As Margaret headed off to the lifts, Lizzie berated herself for being ungrateful with her lot. She had a husband and kids after all. Poor Margaret was childless, recently-divorced and so keen to get out of her house after a lonely weekend that she was always in the office at half seven on Monday mornings. She'd have loved to have kids and dogs running around, even dogs who pooped all over brand new 75 per cent woollen rugs. Feeling guilty, Lizzie attacked the pile of work she had to get through today.

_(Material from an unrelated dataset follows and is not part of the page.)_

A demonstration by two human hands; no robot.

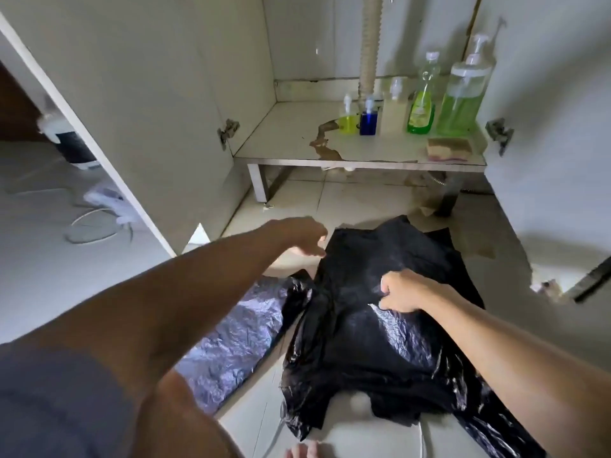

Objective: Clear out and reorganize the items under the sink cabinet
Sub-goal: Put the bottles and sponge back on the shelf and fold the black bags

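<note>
Head view: left hand (305, 238) pinches the black plastic bag (373, 325) at its far edge. Right hand (398, 292) grips its middle, fingers curled.

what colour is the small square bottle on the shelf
Blue, with a white pump top; the small square bottle shows in the head view.

No text is showing legibly anywhere; the label on the green bottle (420, 110), right of centre in the upper frame, is blurring out.
</note>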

Her e-mails were the usual litany of problems: a woman in the Donegal office was irate because one of her policy-holders had been overcharged for a year and still hadn't received either an apology or back money. Some new guy working in the Galway office had sent an e-mail saying hello. It was an amusing e-mail, really, much more chatty than the usual ones she received.

Nick, that was the new guy's name, sounded upbeat and good fun in an endearingly youthful way. He ended his e-mail by saying:

Do the Sycamore people ever get together for parties? It'd be nice to meet some colleagues. I feel like the youngest person in this office. The rest of them are about a hundred!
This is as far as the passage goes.